Staring it in the eye
Every time I try to start drafting a post about Trayvon Martin, I run up against the impossible reach of the issue.
There’s enough to say about the kid to fill an entire post, about the injustice of what happened to him. But I can’t tease those things out from all the other things: Zimmerman and his history of neighborhood vigilantism; Geraldo Rivera and the bullshit about hoodies; the appalling failure to investigate this crime as it should have been, when it should have been; the Sanford Police Department and their previous failures to deal appropriately with this kind of thing; the Stand Your Ground law in Florida and elsewhere (which I had not heard of before, and which makes my blood run cold); all the way out to parenting black children in this country, or ALEC and its influence on the legislative agenda of many states. It’s some kind of monster out of Lovecraft, with tentacles reaching everywhere — and I don’t mean that metaphor in a trivializing fashion. I look at this, and feel my sanity die a little. Along with my hope for humanity.
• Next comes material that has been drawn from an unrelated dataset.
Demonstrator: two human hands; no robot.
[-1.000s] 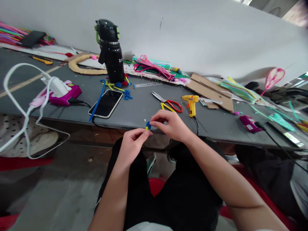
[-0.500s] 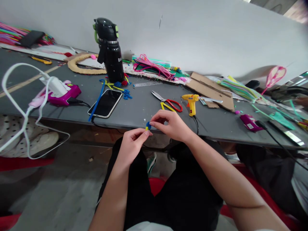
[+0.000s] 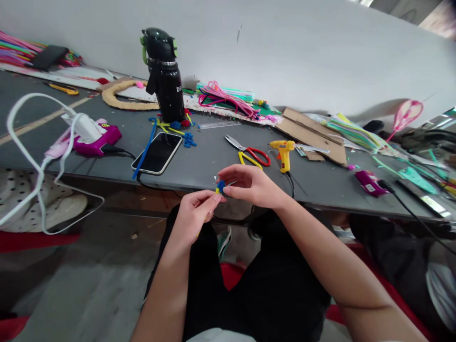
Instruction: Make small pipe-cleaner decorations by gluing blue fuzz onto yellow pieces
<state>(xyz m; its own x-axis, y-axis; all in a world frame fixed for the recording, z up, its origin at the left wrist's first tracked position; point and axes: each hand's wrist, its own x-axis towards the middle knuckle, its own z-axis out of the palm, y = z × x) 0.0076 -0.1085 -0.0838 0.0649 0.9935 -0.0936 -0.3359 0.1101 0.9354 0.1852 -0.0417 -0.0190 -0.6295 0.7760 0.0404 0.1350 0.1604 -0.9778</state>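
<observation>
A small blue and yellow twist of pipe cleaner (image 3: 221, 186) is held up just in front of the table edge. Its yellow end is pinched between the thumb and fingertips of my left hand (image 3: 197, 212). Around the blue end curves my right hand (image 3: 251, 186), its fingers stretched out and apart from the thumb; whether a fingertip touches the blue part I cannot tell. Beyond my right hand lie scissors (image 3: 251, 151) with one red and one yellow handle. A yellow glue gun (image 3: 284, 153) rests to their right.
A phone (image 3: 159, 153) with a blue pipe cleaner (image 3: 145, 151) across it lies left, before a black bottle (image 3: 167, 80). Purple power blocks (image 3: 98, 142) with cables sit at both sides. Cardboard (image 3: 313, 135) and pipe cleaner bundles (image 3: 226, 97) line the wall. Another person's shoe shows lower left.
My right hand's thumb and fingertips have spread from their pinch on the blue end. My left hand keeps its hold, nearly in the same place.
</observation>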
It’s too much to take in, let alone talk about coherently.
Especially when my thoughts sweep outward to take in Shaima Alawadi, or the people whose names no one asks about. And skimming through my browser window to find where those tabs had got to, I passed a bunch I’m keeping for a later post, about capitalism and economic inequality and I’m fooling myself if I pretend these things don’t tie together down at the root.
Fred Clark at Slacktivist was talking the other day about how depressing The Wire is, not despite of but because of its brilliance: it shows you how deeply ingrained these issues are in the institutions that make up our society, and how near to impossible change is. I haven’t watched more than maybe half a dozen episodes of the show because I can’t deal with looking that sort of thing in the eye; I need to stay away in order to preserve my belief that we can improve things. But the problem isn’t in the TV show — it’s in the real world. And sometimes you can’t avoid staring it in the eye.
The Sanford Police Department will likely face some consequences. Maybe we’ll get the Stand Your Ground laws struck down in a few places. But hacking out those roots and digging the whole mess out of the soil of our country . . . I don’t know how you do that. Days like this one, I wonder if you can.